En la felicidad [...], como en cualquiera de sus satélites, no encuentra más que artificio, no exactamente engaño ni simulación, sino el fruto de un artesanado, la obra más o menos trabajosa de una voluntad, que puede entender y apreciar y a veces hasta comparte, pero que por alguna razón, viciada como está por su origen, siempre parece interponer entre él y ella una distancia, la misma, probablemente, que lo separa de cualquier libro, película o canción que representen o giren alrededor de la felicidad. [...] La dicha es lo inverosímil por excelencia. No es que no pueda hacer nada con ella. En un sentido más bien al contrario, como después de todo lo prueban él mismo, el oficio al que se dedica, su vida entera. Pero cuanto haga con Lo Feliz, como después, también, con Lo bueno en general, está ensombrecido por la desconfianza. Y por Bueno él entiende grosso modo el rango de sentimientos positivos que otros suelen llamar bondad humana…  (Pauls 2007: 16-17).

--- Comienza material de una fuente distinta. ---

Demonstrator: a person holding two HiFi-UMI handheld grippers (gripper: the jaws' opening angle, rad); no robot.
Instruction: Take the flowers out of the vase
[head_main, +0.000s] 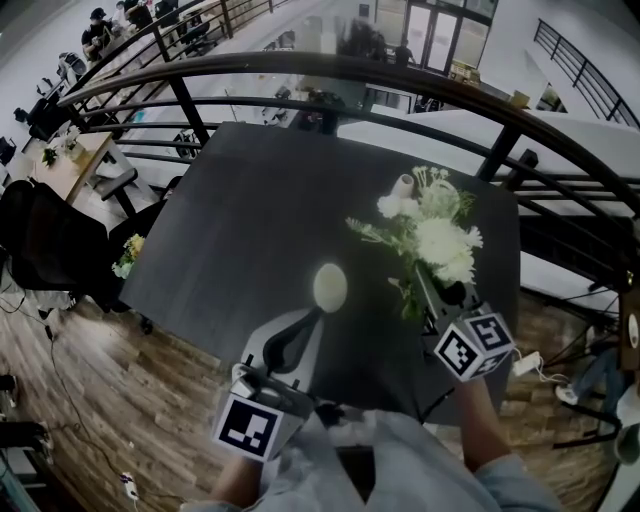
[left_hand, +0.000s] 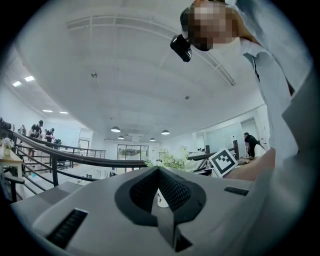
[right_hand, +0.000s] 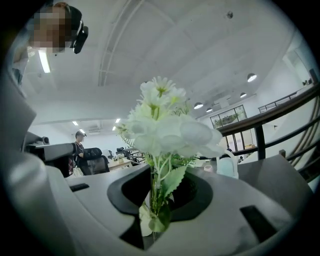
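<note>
A small white vase (head_main: 330, 285) stands on the dark table (head_main: 250, 200) just left of centre. My left gripper (head_main: 319, 314) reaches it level from the near side. In the left gripper view the vase (left_hand: 160, 198) sits between the dark pads, which close on its sides. A bunch of white flowers (head_main: 430, 235) with green leaves is outside the vase, over the table's right part. My right gripper (head_main: 431, 290) is shut on its stems. In the right gripper view the stems (right_hand: 152, 195) run up between the jaws and the blooms (right_hand: 165, 130) fill the middle.
A small pale jug (head_main: 405, 186) with a pinkish top stands on the table behind the flowers, and it also shows in the right gripper view as a jug (right_hand: 227, 165). A dark curved railing (head_main: 400, 80) runs along the table's far side. Beyond it lies a lower floor with desks.
</note>
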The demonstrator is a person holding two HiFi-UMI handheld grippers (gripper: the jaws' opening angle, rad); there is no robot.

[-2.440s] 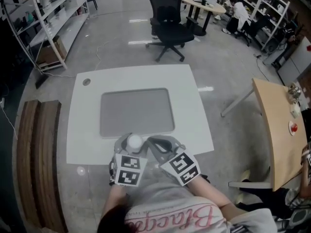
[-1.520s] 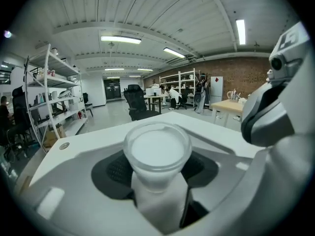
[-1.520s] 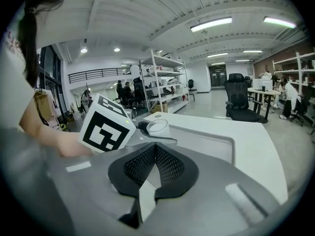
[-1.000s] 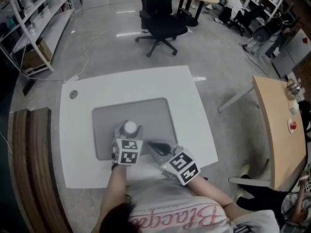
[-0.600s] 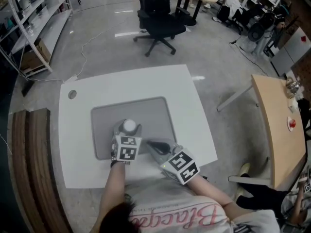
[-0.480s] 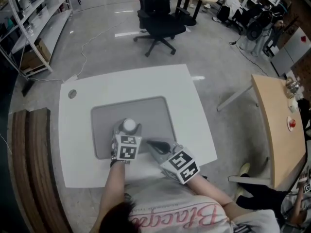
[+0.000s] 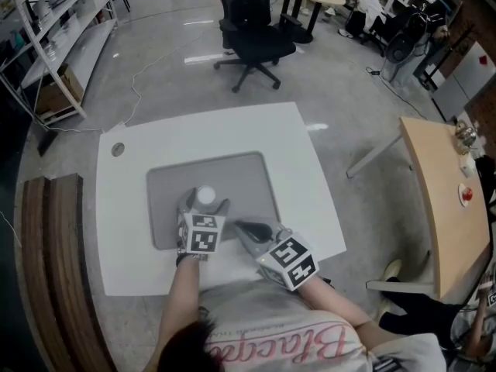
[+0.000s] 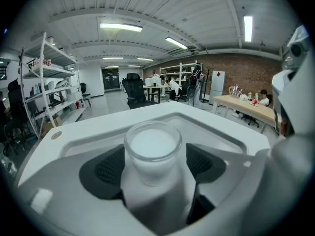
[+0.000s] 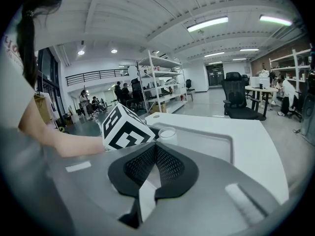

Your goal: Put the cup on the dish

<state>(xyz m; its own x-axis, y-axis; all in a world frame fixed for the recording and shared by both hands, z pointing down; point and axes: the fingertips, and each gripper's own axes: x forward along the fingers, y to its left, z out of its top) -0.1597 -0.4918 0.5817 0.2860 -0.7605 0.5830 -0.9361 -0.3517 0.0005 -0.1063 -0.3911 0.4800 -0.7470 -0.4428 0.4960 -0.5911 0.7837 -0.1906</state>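
Note:
A white cup (image 7: 204, 196) with a round open rim stands upright on the grey rectangular dish (image 7: 232, 177), near its front left part. My left gripper (image 7: 205, 205) is around the cup (image 8: 152, 151) with its jaws opening; the dark pads (image 8: 109, 167) stand a little off the cup's sides. My right gripper (image 7: 240, 225) rests shut just right of it over the dish's front edge, its pads (image 9: 170, 166) pressed together on nothing. The cup (image 9: 167, 133) shows beyond the right jaws, beside the left gripper's marker cube (image 9: 125, 127).
The dish lies sunk in a white table (image 7: 302, 169). A black office chair (image 7: 252, 29) stands behind the table, a wooden table (image 7: 446, 200) to the right, a wooden bench (image 7: 46, 270) to the left, and shelving (image 7: 54, 29) at the far left.
The left gripper carried the cup from the table's near edge forward onto the grey dish. In the last half second its jaws have spread wider around the cup. The right gripper stayed put.

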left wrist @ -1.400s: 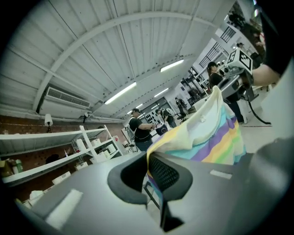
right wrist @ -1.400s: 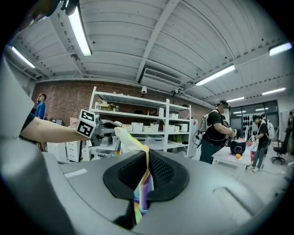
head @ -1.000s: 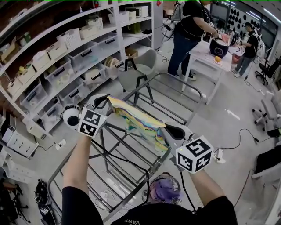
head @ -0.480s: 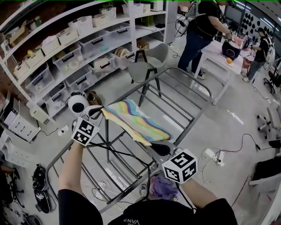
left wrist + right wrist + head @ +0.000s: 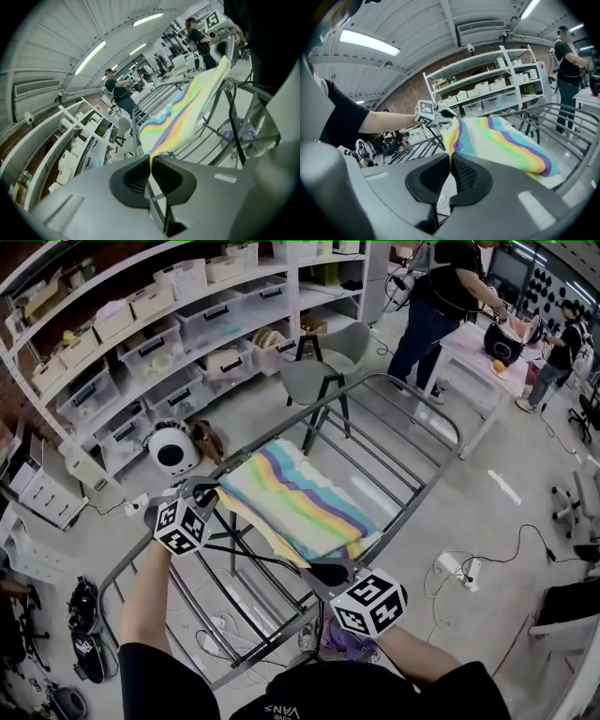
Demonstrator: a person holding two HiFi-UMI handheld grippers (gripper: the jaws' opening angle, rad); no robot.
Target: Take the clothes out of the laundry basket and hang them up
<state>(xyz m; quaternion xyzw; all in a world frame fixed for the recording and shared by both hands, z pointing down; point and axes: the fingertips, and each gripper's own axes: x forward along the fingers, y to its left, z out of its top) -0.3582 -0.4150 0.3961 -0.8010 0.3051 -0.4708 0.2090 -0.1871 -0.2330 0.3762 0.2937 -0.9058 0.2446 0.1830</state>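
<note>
A cloth with pastel rainbow stripes (image 5: 295, 498) lies spread across the bars of a grey metal drying rack (image 5: 419, 502). My left gripper (image 5: 212, 491) is shut on the cloth's near-left corner, and the cloth (image 5: 183, 115) stretches away from its jaws over the rack. My right gripper (image 5: 325, 571) is shut on the near-right corner, low beside the rack's front rail. In the right gripper view the cloth (image 5: 511, 140) runs from the jaws toward the left gripper (image 5: 442, 112). A purple bundle (image 5: 336, 638) lies under the rack near my body.
White shelving with storage bins (image 5: 141, 343) lines the left side. A grey chair (image 5: 317, 381) stands beyond the rack, a round white appliance (image 5: 172, 448) on the floor at left. People work at a white table (image 5: 469, 348) at back right. Cables and a power strip (image 5: 450, 568) lie at right.
Both grippers have come down and forward with the cloth. It hung bunched between them before; now it lies flat and stretched over the rack's bars.
</note>
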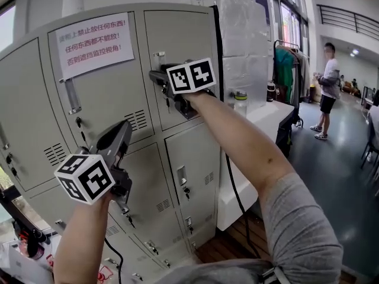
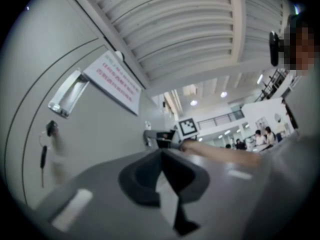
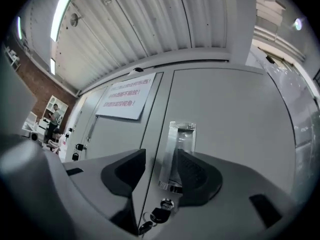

En estos dos textos de Pauls, el elemento autobiográfico remite a una experiencia personal de la lectura como una forma de conocimiento, pero también —sobre todo— de felicidad. Los niños protagonistas son personajes sensibles, que encuentran cobijo en el cine, en la literatura, en las playas; todos ellos forman una parte esencial de los recuerdos y memorias del yo narrador, sea a través de la primera persona o de la tercera. Con estos recursos, Pauls construye una estetización íntima de la infancia argentina del siglo XX.

REFERENCIAS

Pauls, Alan (2006) La vida descalzo, Buenos Aires, Sudamericana.

Pauls, Alan (2007) Historia del llanto, Barcelona, Anagrama.

Rodríguez Montiel, Emiliano (2018) «Infancia e impostura en La vida descalzo de Alan Pauls»Badebec Vol.7, n° 14, pp. 54-66.

Villanueva, Graciela (2019) «La felicidad en La vida descalzo (2006) e Historia del llanto (2007) de Alan Pauls». Crisol, n° 4, pp. 1-14.